§ WORK TASK
Please return every line from the entries that has the string "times" in it.

*** Opening of INPUT DATA ***

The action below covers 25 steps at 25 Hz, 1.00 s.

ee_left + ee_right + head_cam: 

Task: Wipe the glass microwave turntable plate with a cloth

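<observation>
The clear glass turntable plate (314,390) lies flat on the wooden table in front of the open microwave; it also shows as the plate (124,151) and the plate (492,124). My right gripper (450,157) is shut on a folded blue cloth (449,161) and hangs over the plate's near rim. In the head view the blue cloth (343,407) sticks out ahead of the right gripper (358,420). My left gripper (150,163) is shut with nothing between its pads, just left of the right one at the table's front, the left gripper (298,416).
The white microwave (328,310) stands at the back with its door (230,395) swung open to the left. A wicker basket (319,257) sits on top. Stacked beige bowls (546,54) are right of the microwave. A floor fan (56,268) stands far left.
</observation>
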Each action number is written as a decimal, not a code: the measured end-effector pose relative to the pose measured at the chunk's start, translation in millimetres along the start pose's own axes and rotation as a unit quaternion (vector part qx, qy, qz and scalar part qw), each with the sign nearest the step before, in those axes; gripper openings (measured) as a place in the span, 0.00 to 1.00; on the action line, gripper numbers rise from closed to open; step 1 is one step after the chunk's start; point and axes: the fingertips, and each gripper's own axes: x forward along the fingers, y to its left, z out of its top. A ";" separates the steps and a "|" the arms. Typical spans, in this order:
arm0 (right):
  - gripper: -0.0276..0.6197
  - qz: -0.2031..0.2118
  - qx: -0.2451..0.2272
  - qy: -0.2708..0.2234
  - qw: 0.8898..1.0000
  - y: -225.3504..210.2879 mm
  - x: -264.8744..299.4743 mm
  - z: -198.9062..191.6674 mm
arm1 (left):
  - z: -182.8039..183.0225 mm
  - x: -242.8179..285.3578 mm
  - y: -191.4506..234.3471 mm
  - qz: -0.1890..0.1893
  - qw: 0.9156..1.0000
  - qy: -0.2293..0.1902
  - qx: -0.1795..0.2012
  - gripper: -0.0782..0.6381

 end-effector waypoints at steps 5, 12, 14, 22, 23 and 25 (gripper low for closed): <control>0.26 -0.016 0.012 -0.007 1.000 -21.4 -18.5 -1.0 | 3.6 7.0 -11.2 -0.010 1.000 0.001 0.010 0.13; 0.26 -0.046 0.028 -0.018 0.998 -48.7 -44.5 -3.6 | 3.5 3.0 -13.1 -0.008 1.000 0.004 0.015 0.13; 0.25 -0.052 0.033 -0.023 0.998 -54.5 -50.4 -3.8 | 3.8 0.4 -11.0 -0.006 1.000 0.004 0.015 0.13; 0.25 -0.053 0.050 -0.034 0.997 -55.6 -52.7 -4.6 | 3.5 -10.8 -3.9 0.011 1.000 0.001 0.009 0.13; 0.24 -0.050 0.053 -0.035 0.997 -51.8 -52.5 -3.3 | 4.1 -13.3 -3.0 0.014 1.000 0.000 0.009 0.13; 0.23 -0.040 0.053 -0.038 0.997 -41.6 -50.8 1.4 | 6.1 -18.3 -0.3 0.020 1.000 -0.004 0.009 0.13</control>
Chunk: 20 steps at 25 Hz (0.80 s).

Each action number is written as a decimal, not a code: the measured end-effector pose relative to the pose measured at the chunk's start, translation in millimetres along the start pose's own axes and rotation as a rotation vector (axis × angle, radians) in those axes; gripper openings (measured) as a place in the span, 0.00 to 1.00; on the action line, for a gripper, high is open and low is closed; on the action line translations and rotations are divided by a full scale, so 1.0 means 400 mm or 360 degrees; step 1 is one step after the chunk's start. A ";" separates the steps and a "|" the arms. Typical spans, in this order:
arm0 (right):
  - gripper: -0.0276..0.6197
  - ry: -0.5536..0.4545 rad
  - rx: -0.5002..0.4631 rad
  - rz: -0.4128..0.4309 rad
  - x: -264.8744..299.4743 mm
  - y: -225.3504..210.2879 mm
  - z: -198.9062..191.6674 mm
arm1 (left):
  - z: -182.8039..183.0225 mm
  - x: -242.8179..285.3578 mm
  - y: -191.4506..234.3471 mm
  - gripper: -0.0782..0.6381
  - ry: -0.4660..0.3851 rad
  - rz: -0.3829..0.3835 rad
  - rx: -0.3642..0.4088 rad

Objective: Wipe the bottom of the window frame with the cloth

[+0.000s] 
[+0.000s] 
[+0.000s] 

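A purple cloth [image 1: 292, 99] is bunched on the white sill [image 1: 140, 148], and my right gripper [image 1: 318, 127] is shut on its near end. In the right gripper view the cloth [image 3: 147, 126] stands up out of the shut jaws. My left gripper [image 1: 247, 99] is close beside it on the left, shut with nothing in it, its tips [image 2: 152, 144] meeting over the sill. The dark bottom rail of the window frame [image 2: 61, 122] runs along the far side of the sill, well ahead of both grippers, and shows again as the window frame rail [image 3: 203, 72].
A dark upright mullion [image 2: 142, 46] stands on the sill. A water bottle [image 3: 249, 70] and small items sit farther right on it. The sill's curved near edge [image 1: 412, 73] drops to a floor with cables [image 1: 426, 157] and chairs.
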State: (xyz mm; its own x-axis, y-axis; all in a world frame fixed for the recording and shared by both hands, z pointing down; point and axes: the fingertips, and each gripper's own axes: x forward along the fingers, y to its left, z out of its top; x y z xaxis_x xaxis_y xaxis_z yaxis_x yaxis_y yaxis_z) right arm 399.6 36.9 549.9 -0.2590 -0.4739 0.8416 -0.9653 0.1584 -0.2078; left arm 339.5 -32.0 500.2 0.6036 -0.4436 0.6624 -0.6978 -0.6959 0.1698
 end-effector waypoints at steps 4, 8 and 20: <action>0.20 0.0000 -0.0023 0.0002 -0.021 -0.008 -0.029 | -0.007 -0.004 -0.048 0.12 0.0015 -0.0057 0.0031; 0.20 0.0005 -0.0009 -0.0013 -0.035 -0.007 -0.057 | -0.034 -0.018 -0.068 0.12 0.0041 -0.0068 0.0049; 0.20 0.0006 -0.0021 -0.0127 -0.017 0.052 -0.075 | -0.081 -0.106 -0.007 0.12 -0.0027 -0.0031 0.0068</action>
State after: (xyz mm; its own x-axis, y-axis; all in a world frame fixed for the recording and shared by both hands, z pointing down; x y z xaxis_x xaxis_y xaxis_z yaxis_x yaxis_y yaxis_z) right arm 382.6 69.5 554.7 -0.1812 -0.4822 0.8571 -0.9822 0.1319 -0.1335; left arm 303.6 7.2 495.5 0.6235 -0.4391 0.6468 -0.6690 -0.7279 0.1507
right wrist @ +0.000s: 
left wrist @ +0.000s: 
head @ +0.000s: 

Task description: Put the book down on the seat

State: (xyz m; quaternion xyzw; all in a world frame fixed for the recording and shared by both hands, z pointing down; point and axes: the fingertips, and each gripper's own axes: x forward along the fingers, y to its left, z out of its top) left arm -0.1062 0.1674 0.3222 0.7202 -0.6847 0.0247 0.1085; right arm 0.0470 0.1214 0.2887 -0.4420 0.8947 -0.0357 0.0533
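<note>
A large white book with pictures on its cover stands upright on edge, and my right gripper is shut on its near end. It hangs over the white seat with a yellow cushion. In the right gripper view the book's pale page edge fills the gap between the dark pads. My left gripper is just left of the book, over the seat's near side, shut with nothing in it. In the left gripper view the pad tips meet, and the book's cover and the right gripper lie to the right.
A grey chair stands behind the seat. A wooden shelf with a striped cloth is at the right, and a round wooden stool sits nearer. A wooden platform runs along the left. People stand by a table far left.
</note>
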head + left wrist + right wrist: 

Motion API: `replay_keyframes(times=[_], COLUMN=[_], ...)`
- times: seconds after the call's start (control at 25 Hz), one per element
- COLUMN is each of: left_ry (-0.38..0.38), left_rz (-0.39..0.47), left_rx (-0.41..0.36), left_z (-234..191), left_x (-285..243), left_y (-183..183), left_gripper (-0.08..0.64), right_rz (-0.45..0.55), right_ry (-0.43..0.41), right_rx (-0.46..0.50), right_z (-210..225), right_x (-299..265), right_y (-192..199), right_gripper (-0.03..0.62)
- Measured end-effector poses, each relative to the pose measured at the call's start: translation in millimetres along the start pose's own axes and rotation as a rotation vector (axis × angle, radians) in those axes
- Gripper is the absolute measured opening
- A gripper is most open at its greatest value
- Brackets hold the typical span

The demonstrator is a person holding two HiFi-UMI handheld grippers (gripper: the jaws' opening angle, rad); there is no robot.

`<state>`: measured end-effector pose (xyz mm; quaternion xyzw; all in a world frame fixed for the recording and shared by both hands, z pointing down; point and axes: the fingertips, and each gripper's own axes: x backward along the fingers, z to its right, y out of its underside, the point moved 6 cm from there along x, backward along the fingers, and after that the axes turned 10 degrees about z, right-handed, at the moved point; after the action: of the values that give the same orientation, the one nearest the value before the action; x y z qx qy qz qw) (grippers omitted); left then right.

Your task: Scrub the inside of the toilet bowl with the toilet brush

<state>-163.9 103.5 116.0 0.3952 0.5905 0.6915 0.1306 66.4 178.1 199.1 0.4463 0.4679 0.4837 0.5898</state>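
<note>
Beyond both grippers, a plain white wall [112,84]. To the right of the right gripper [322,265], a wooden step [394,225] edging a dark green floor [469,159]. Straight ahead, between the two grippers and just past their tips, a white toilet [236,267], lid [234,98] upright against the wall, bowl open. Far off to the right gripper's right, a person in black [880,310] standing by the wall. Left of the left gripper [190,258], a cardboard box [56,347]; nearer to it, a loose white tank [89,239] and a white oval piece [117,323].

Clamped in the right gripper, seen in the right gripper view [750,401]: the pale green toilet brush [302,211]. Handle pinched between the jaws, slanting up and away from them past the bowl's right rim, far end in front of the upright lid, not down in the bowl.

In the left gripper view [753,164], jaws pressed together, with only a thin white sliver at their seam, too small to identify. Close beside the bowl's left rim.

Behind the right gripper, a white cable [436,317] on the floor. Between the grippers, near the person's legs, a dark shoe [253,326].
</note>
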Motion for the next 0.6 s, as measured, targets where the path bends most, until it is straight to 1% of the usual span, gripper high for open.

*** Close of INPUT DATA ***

§ TASK SOLUTION
Motion API: `replay_keyframes(times=[_], COLUMN=[_], ...)`
- times: seconds after the call's start (control at 25 Hz), one per element

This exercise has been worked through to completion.